In his prime Louis Wain (1860 – 1939) was one of England’s most popular illustrators, a sort of artistic idiot savant who could churn out artwork at an amazing pace, painting or drawing using both hands simultaneously. 

His subject matter was equally odd — he specialized in portraits of cats,  often anthropomorphizing them. (You know the poker-playing dog paintings? Same idea, only with felines.) Before Louis Wain the British public regarded cats not as pets but as working animals whose job was to control the rodent population; his widely disseminated artwork turned that notion inside out.

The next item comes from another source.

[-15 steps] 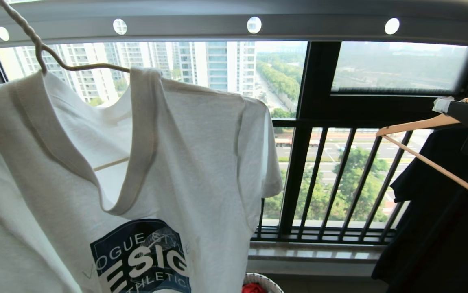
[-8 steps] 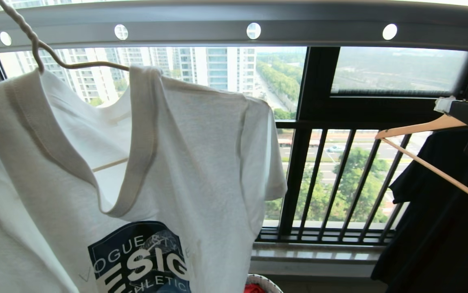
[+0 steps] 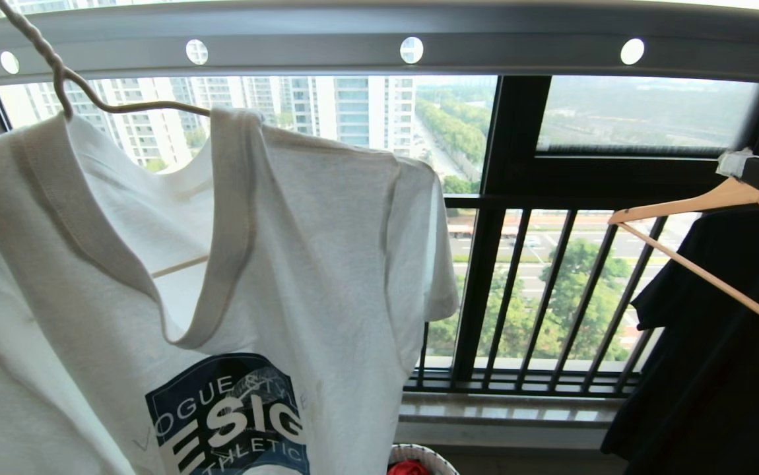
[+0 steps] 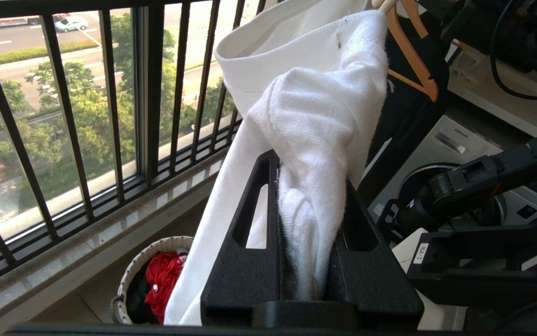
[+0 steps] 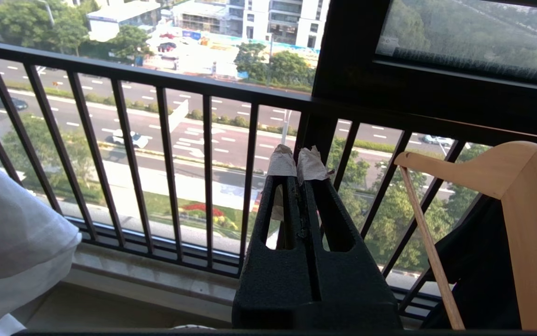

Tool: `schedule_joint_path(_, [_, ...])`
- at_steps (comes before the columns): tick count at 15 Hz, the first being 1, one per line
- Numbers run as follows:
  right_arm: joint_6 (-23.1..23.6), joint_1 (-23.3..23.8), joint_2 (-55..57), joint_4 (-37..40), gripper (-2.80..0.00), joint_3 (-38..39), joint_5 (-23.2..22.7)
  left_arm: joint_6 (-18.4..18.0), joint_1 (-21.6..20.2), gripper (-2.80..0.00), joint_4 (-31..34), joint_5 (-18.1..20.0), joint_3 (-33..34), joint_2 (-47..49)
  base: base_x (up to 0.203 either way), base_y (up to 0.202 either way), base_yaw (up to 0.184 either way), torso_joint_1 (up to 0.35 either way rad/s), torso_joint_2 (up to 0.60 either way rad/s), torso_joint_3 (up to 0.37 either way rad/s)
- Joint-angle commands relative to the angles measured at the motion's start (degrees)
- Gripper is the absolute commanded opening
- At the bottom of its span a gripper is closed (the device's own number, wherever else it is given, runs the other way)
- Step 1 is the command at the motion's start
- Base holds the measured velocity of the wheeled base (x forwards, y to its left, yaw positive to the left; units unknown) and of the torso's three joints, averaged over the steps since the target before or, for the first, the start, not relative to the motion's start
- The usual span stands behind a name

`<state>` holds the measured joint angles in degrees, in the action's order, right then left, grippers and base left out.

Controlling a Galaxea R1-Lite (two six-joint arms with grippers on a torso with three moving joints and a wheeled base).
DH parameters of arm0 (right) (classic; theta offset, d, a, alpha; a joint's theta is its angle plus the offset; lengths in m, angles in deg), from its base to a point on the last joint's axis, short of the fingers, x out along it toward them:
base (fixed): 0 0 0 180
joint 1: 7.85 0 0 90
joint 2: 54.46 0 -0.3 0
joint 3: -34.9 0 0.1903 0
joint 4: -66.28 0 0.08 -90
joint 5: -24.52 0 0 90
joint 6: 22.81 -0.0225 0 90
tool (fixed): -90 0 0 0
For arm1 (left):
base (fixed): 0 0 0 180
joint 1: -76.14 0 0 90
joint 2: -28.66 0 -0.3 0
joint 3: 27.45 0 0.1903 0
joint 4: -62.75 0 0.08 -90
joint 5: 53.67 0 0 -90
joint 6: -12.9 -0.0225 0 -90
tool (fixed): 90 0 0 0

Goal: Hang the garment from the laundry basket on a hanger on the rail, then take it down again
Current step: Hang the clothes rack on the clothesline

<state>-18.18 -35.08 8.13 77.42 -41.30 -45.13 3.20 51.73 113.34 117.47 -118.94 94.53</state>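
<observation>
The white garment [image 3: 300, 218] with its dark blue chest print hangs on the thin white hanger [image 3: 122, 105]. The hanger's twisted neck rises across the grey holed rail [image 3: 518, 46] and leaves the head view at the top left, so its hook is hidden. My left gripper [image 4: 313, 172] is shut on a bunched fold of the garment [image 4: 315, 102]; the shirt hides it in the head view. My right gripper [image 5: 296, 163] is shut on nothing and points at the window bars. It shows at the right edge [image 3: 736, 161]. The laundry basket [image 3: 427, 452] stands below on the floor.
A red cloth [image 4: 163, 280] lies in the basket [image 4: 156, 247]. A wooden hanger [image 3: 683, 201] carrying a black shirt [image 3: 703, 369] hangs at the right, close beside my right gripper. Behind stand the black window railing [image 3: 538, 297] and a stone sill [image 3: 505, 409].
The head camera tilted slightly, so the rail sits a little lower in the picture. My right gripper's tip drifted a little to the right. The garment and left grip stay the same.
</observation>
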Motion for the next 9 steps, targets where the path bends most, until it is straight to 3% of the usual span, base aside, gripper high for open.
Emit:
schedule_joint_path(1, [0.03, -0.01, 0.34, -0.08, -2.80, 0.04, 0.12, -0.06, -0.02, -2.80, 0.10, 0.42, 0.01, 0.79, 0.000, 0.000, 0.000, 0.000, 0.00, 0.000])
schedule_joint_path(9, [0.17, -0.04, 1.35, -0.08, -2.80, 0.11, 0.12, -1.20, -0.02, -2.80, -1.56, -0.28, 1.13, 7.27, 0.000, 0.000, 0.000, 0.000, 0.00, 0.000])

At the onset of Will Sharpe’s film  (Sharpe also co-wrote the screenplay with Simon Stephenson) we find  Louis (Cumberbatch) working part time for a London newspaper editor (Toby Jones) who appreciates the artist’s keen eye and speed in producing drawings of country life, especially animals like bulls, sheep and fowl. (This was before newspapers could reproduce photographs.)

Beyond his skills as an illustrator,  Louis is a tad wacko.  He has theories about undetected electrical currents permeating all existence. (Later in life he would lecture that cats would evolve into superhuman creatures and turn blue in the process.)

He’s an emotionally constipated  social misfit in a late-Victorian world that is all about propriety. He’s a loner who does not play well with others…not that we can blame him. He lives with and provides the only financial support for his mother and five sisters (the most domineering and critical of his siblings is portrayed by the chameleonic Andrea Riseborough). Can’t blame the guy for zoning out in his own bubble.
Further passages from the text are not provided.